拡散するであろう偽・誤情報を想定し、事前に正確な情報を発信する手法をプレバンキング(事前の検証)と呼びます。先に誤った情報を目にしてしまうと、それを事実だと受け止めがちです。JFCが国際大GLOCOMと実施した2万人を対象とした調査では、平均で51.5%が「正しい情報」と受け止められていました。
プレバンキングは事前に正しい情報を広げることで「情報のワクチン」の効果を狙います。JFCでは福島第一原発からの処理水の海洋放出や選挙の際などに実施しています。


ファクトチェック動画
情報消費の中心はテキストから動画に変化しています。偽・誤情報も動画で拡散するものが非常に多いため、JFCではファクトチェック動画も配信しています。
2024年10月現在、月に4本のショート動画を YouTubeやTikTokなどで配信しています。今後は他国のファクトチェック組織の手法も参考にしながらAI編集を取り入れ、さらに拡大する予定です。
@fact_check_jp
多様なプラットフォーム展開
偽・誤情報対策で重要なことの一つが、それが拡散するプラットフォームなどを用いて、必要とする人に広くファクトチェック記事や動画を届けることです。
JFCは自社サイトだけでなく、YouTubeやTikTokなどの動画プラットフォーム、XやFacebookやInstagramなどのSNSプラットフォームに記事や動画を配信。また、日本で最もユーザーが多いニュース・アグリゲーターであるYahoo!ニュースにも配信しています。

SEOによる「情報の空白」への対応
「偽・誤情報は事実よりも6倍早く拡散する」という2018年のMITの有名な研究があります。ただし、これはTwitter(現X)上でのことです。実際の情報の拡散や影響の広がりはより複雑です。
JFCが公開するファクトチェック記事の多くは、X上では検証対象の偽・誤情報よりも拡散しません。MITの研究も指摘するように、偽・誤情報の方が新規性や驚きなどの感情を刺激するからです。
しかし、Googleなどの検索結果では、違う状況が見えます。ファクトチェック記事の多くは、SNS上で一時的に広がる言説が書かれたウェブサイトなどよりも上位に表示されます。このことが中長期的に見て、同じような偽・誤情報が繰り返し拡散することを防ぎます。
例えば、2022年10月の発足時にJFCが検証し、根拠がなく誤りだと指摘した「ケムトレイル」という陰謀論があります。
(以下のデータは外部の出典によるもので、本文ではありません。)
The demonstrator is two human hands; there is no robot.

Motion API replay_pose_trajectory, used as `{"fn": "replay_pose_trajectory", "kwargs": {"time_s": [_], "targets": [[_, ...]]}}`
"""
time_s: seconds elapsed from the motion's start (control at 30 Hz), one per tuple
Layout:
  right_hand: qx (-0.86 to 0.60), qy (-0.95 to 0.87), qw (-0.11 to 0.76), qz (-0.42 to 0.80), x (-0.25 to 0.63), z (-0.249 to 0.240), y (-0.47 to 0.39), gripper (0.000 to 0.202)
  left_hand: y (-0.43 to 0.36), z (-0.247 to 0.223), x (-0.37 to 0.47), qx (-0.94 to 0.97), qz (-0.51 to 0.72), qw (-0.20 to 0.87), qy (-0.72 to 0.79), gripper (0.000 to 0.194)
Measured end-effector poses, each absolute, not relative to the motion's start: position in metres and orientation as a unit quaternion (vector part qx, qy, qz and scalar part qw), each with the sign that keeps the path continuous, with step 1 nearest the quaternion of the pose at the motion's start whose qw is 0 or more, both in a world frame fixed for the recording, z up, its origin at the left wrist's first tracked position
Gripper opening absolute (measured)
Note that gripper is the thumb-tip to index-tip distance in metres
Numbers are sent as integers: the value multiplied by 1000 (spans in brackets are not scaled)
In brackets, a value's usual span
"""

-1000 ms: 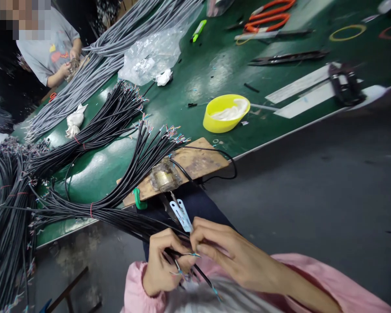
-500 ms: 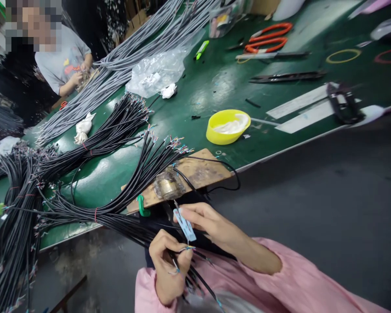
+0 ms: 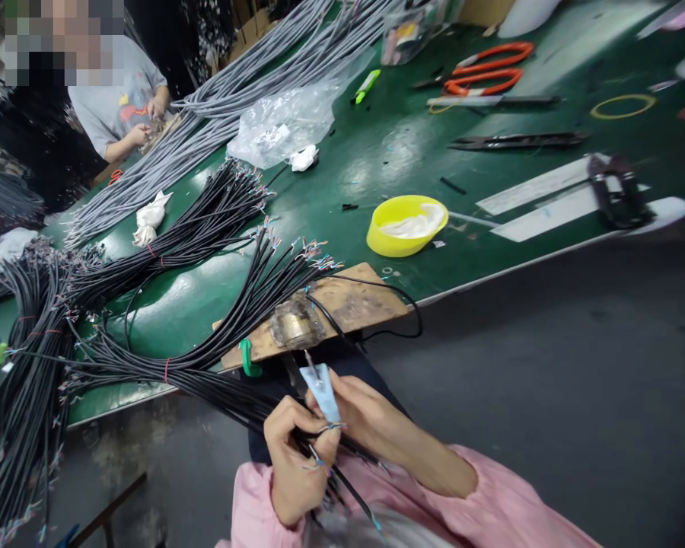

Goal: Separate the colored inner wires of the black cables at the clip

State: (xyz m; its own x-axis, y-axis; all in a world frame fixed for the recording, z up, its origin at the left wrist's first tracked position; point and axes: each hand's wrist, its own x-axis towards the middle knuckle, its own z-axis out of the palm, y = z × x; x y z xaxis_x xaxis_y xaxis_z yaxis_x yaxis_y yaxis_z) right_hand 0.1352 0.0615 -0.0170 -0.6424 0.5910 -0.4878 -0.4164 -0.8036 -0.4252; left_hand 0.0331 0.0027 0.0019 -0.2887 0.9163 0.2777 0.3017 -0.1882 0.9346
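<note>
in the head view, the left hand [image 3: 294,464] sits low in the frame, knuckles up, its fingers curled tight around a black cable [image 3: 342,476] whose stripped coloured wires poke out by the fingertips. the right hand [image 3: 357,407] comes in from the pink sleeve [image 3: 491,502] and meets it, thumb and forefinger pinched on a small pale blue tool [image 3: 323,390] that touches the cable's wire ends; both hands press together just in front of the body.

the cable runs off left into a black cable bundle [image 3: 205,365] that fans over the green table [image 3: 377,160]. just above the hands a wooden board [image 3: 354,301] juts over the table edge, with a metal fixture [image 3: 294,326] on it. farther back lie a yellow bowl [image 3: 406,224], a clear plastic bag [image 3: 285,125], grey cables [image 3: 217,114] and orange-handled scissors [image 3: 485,72]. at far left another person [image 3: 117,103] handles cables.

the table edge runs diagonally from lower left to upper right; right of it is bare dark floor [image 3: 576,365], well apart from the hands.
</note>
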Motion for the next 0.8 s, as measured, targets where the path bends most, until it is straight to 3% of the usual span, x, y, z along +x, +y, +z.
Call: {"fn": "replay_pose_trajectory", "kwargs": {"time_s": [0.2, 0.3, 0.43, 0.57, 0.67, 0.8], "targets": [[-310, -221, 285, 880, 139, -34, 49, 56, -1, 2, 27, 549, 571, 295, 535, 36], [-286, -294, 278, 869, 136, -44, 42, 62, -3, -2, 11, 538, 548, 404, 497, 30], [-244, -373, 240, 862, 125, -55, 29, 59, -5, -10, -14, 377, 477, 588, 534, 43], [-225, -461, 217, 831, 117, -56, 20, 54, -5, -13, -21, 288, 446, 643, 552, 50], [-238, -506, 248, 791, 122, -50, 21, 52, -5, -11, -18, 242, 450, 650, 562, 54], [-293, -558, 372, 682, 135, -40, 28, 51, -5, -9, -12, 241, 436, 648, 577, 56]]}}
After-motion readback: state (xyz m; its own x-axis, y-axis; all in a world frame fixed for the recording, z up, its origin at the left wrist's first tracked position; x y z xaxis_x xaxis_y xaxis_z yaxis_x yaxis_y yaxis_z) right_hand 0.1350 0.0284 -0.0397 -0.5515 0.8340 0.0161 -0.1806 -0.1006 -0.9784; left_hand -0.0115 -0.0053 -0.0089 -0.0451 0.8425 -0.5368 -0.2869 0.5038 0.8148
空に浮かぶ飛行機雲は実は化学物質(ケミカル)で飛行機雲(コントレイル)を装ったもので、人口削減を狙った毒物だという1990年代からアメリカで広がる陰謀論です。
JFCがこの記事を公開するまで、Googleの検索結果の上位には「ケムトレイルは危険だ」などと説明する個人のブログなどが表示されていました。現在はJFCの記事が常に上位に表示され、Googleからの検索で毎月数千人が読んでいます。
ケムトレイルという突拍子もない陰謀論について、真面目に解説する記事はこれまでほとんどなかった。そのために、Googleで「ケムトレイル」と検索すると、信頼性の低いサイトしか出てこなかった。これが「情報の空白」と呼ばれる現象です。
SNSに飛行機雲の写真とともに「ケムトレイルだ。危ない」という投稿があるのを見て、「ケムトレイルってなんだろう」と検索する。その結果、信頼性の低い情報を目にして陰謀論にハマる。JFCはSNSだけでなく、SEOも活用することで、この情報の空白を埋めることを目指しています。